After

The gurney wheel is wobbling. It's squeaking and shimmying and rattling my bones. Tyler's getting dibs on the x-ray and CAT scan. They want to be sure his spine and brain are ok before they start working on his face. I wonder if he's going to be … disfigured …

The thought makes me feel light-headed and scared. I don't want to be here, but closing my eyes just takes me back to his van skidding toward me. Just like that, and everything is changed. What you thought your world was when you woke up in the morning is gone, and something else is in its place.

What would I do if I looked in the mirror and the face that I saw was … altered? If I could never get my old face – my real face – back, ever again?

My dad can't be here; I know that. I wonder if he's in the woods by now, tracking – what would it be? A bear, I guess. He'll be ok. He's good at what he does. He was an Eagle Scout. He's the one they call for stuff like this. I'll be ok, too. I've never done the whole hospital thing by myself, before, but I'm not eight anymore, either.
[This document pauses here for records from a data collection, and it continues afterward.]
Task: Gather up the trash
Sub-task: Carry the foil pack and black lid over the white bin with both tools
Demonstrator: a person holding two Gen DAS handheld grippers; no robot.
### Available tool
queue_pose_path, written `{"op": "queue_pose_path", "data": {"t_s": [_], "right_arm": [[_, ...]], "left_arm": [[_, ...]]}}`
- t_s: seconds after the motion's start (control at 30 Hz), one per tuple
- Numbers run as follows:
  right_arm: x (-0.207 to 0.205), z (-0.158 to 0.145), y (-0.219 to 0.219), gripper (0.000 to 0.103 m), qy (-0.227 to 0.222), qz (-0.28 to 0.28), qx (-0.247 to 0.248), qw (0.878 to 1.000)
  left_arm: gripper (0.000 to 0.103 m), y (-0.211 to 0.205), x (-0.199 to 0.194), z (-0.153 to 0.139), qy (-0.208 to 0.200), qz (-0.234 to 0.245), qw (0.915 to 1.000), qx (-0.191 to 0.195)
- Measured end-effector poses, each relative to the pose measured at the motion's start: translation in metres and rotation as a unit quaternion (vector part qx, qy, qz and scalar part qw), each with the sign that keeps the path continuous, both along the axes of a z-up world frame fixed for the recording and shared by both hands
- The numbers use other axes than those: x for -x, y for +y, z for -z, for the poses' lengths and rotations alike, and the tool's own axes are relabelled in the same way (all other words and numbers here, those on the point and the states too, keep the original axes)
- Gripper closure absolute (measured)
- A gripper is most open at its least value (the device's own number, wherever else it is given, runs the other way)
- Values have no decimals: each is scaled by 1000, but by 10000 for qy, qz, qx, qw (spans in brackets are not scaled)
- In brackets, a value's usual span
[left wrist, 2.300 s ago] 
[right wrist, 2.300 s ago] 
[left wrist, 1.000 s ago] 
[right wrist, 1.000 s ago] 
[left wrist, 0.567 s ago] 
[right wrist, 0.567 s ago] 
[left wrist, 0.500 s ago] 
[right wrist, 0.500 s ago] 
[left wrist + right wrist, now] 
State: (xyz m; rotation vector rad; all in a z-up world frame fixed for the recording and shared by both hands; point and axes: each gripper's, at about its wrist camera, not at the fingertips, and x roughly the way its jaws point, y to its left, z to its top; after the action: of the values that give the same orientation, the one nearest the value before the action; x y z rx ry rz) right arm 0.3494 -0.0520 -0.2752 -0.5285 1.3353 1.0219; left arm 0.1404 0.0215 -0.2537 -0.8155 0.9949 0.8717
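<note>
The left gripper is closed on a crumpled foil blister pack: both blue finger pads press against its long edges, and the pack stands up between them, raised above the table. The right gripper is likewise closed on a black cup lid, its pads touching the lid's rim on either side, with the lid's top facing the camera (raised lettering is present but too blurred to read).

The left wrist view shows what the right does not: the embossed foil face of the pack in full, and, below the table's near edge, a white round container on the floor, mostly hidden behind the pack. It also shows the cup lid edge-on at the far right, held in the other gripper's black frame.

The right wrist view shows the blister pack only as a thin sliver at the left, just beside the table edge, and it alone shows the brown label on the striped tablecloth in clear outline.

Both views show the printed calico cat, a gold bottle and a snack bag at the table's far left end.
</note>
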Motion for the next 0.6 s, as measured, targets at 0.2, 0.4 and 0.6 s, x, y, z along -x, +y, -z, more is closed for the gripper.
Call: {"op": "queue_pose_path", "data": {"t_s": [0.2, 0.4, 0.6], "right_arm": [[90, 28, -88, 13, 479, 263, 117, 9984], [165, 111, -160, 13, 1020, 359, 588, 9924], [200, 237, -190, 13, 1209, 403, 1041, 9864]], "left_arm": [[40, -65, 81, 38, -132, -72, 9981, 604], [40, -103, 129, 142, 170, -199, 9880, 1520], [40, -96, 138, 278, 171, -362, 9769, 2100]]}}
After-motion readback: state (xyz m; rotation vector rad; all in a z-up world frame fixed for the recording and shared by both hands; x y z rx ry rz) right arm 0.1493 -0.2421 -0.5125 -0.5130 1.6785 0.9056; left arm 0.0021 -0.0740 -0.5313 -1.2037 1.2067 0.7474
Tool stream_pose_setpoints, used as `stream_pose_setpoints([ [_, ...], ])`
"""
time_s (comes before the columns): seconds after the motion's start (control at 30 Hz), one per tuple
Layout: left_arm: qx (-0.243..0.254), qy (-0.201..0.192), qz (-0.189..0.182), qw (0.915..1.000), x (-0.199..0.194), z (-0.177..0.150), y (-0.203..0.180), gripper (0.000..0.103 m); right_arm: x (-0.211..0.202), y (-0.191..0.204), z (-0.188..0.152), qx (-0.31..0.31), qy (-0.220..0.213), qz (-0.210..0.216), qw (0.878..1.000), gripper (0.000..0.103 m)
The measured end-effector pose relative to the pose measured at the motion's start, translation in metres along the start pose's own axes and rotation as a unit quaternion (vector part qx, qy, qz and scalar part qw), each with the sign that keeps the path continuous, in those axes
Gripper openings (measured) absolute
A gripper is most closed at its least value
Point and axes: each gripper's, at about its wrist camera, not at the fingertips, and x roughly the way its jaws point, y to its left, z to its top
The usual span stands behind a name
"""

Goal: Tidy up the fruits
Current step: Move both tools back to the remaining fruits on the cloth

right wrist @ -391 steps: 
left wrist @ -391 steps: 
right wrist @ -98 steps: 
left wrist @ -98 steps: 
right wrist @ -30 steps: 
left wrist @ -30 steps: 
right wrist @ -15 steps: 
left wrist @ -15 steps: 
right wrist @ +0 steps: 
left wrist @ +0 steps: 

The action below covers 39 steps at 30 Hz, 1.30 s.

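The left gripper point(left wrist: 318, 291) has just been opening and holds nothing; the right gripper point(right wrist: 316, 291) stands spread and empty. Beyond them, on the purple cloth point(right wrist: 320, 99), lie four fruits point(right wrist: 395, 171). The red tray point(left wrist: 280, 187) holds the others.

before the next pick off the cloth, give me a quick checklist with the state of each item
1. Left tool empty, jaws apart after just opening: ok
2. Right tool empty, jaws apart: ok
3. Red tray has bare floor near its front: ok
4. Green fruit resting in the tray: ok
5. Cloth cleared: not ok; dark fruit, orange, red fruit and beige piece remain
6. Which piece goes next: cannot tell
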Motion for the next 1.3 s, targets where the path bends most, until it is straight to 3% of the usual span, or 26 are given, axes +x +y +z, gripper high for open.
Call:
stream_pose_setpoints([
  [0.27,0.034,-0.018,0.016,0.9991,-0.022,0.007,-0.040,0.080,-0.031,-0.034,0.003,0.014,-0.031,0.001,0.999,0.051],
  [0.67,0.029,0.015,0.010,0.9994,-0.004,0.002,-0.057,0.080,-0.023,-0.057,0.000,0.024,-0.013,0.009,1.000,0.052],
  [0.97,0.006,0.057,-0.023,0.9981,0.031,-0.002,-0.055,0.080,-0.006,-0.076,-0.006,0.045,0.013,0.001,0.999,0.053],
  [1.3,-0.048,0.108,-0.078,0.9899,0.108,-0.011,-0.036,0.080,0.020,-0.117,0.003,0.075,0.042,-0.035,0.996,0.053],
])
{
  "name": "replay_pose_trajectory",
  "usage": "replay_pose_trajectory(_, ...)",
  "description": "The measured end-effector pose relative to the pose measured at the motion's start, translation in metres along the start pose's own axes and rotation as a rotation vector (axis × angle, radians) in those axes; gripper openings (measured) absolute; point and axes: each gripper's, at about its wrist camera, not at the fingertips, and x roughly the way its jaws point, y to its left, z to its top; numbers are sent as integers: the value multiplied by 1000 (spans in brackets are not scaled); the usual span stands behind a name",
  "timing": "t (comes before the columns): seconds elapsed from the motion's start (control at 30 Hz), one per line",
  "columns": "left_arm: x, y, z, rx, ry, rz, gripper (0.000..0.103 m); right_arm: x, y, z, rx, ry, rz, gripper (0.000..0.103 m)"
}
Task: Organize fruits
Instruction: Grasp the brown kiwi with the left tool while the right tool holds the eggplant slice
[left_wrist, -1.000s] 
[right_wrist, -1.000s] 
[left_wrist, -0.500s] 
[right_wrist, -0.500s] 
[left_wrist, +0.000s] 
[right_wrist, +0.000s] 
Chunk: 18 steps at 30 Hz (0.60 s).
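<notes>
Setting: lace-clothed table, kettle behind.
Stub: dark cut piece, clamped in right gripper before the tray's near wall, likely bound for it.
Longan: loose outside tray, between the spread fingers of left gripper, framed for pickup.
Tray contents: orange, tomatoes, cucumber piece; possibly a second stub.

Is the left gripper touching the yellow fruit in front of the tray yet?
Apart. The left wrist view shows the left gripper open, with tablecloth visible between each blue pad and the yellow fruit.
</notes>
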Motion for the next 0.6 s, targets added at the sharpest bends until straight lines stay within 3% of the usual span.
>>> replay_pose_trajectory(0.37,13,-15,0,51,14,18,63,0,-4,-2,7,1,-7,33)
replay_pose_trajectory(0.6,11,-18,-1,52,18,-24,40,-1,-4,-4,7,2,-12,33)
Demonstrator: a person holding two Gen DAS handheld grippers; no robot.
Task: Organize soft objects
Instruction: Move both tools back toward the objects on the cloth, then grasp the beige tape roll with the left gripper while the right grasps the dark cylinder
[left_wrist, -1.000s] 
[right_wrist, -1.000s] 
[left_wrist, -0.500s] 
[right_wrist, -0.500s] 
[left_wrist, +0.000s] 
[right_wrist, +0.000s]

It's my turn for the machines now. In the meanwhile, someone has come to stick me with a needle for blood. Yes, the hospital is secretly staffed by vampires. Don't tell anyone.

I look away and close my eyes and think of Edward's face instead. So close to mine that I felt the breath of his nostrils exhale over my face. Sweet and cool. Like medicine. Like the breeze you long for in summer. And his eyes. Not black. Golden. The color of honey with the sun shining through it. Even though this morning was as grey and dark as every other.

I hear someone saying they might send me to Port Angeles for an MRI. Please don't. And how come they're not sending Tyler?

I think about Edward. I think about my dad. I tell people my name and date of birth and no I'm not having any pain, about a zillion times. I get pushed around like meat on a slab from room to room to room.

X-ray was fast. CAT scan is slow. My head and upper body are in the machine, now, and my feet are sticking out. I'm supposed to hold really still. It's making a bunch of loud clinking noises. "Half an hour," the tech said. To get sliced six ways to Sunday by the radiation. "Try not to breathe." I hear new voices rushing by, out in the hall.

"… that boy … thousand times … seat belt …"

Must be Tyler's parents. Maybe they'll give me a ride home when all of this is done. If they're still here. I hope he's ok.

After CAT scan, I'm put back in one of the little screened-off bays – all by myself, now, since they're done with the tests and the needles, and I'm not hurt. I am hooked up to an I.V. drip, though. I watch the fluid go drip, drip, drip, from the bag into the little reservoir thingy that feeds it into the tube, and into my arm. The shakes come and go. Sometimes I feel a little nauseous. Sometimes I want to cry. I want to go home, now. I hope they don't really send me to Port Angeles. How will anybody ever find me over there?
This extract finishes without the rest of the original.